The Telegram (St. John's)

‘Nobody saw Thomas Keeping stab anybody’

Judge to render decision in the case of stabbing case later this month

- BY TARA BRADBURY tara.bradbury@thetelegra­m.com Twittter: @tara_bradbury

While defence lawyer Shelley Senior acknowledg­ed there are some pieces of evidence that point to Thomas James Keeping being guilty of stabbing another man last November, there are other reasons to explain why Keeping was in the neighbourh­ood and hiding under a deck from police.

Keeping, 32, has admitted to stealing a school bus and parking it in the area, she told the court Friday, and that’s why he ran from police officers.

“I’m going to suggest to the court that there were two people that morning in that neighbourh­ood running from police,” Senior said in her closing submission­s at Keeping’s trial, adding the Crown hadn’t proven his identity in the stabbing beyond a reasonable doubt. “It certainly is reasonable that there were two people, and if not reasonable, then it’s certainly possible and not a frivolous and pie-inthe-sky explanatio­n.”

Crown prosecutor Alison Doyle reminded the court that although no witness identified Keeping the one responsibl­e for the stabbing, he was found carrying not only the keys to the stolen bus but knives and a cellphone from inside the victim’s home.

Keeping was arrested Nov. 28 after police received a report of a stabbing outside a home on Outerbridg­e Road in the west end of St. John’s. Officers arrived to find blood outside the home and 18-year-old Tyler Dove inside with three stab wounds to the abdomen. A police dog tracked a scent from the home to a deck behind a home in the Doyle Street area, under which Keeping was lying face down.

A neighbour testified she had been outside shortly before 8 a.m. that morning and had noticed a small school bus coming down the road slowly, with the male driver seeming to be looking for an address. He parked the bus near Dove’s grandmothe­r’s house, the woman said, then got out and banged loudly on the front door of the home.

Dove’s grandmothe­r told the court she had taken a quick walk to get coffee and breakfast and was nearly home when she saw two men fighting on her lawn. She saw Dove chase the other man and make a hitting motion before her younger grandson called out, “Nan, get down here, Tyler’s been stabbed and it’s bad!” The man ran off, she said, and once she was inside her home she noticed her cellphone was missing. None of the witnesses – not even Dove – identified Keeping as the stabber, saying they didn’t see the suspect’s face before he ran away. When he first took the stand, Dove told the court he couldn’t remember anything that happened, but gave some details after Doyle presented his hospital records from the night he was injured. He said he didn’t know who had stabbed him, but it wasn’t Keeping.

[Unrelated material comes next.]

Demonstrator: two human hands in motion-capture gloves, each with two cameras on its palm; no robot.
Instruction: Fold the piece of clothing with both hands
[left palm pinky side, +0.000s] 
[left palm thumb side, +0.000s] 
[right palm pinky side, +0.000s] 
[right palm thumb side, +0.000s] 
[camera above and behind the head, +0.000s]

Keeping has pleaded guilty to possessing the stolen bus and driving while disqualifi­ed, as well as a single count of breaching a court order. A charge of breaking and entering was withdrawn after Doyle acknowledg­ed there was not enough evidence to make a case. Charges of aggravated assault and assault with a weapon remain.

“Nobody saw Thomas Keeping stab anybody,” Senior pointed out Friday, asking Judge Colin Flynn to acquit her client. She noted multiple witnesses had described the attacker with different hair colour and clothing that Keeping had at the time.

Doyle said those inconsiste­ncies could be explained “by frailties of human memory,” and pointed out that Keeping’s DNA had been found on the bus and the neighbour had seen the bus driver at the door of the victim’s home minutes before the stabbing. She noted Keeping had been found by a police dog as he was hiding with the bus keys, Dove’s grandmothe­r’s cellphone and knives matching a set from inside the home on him.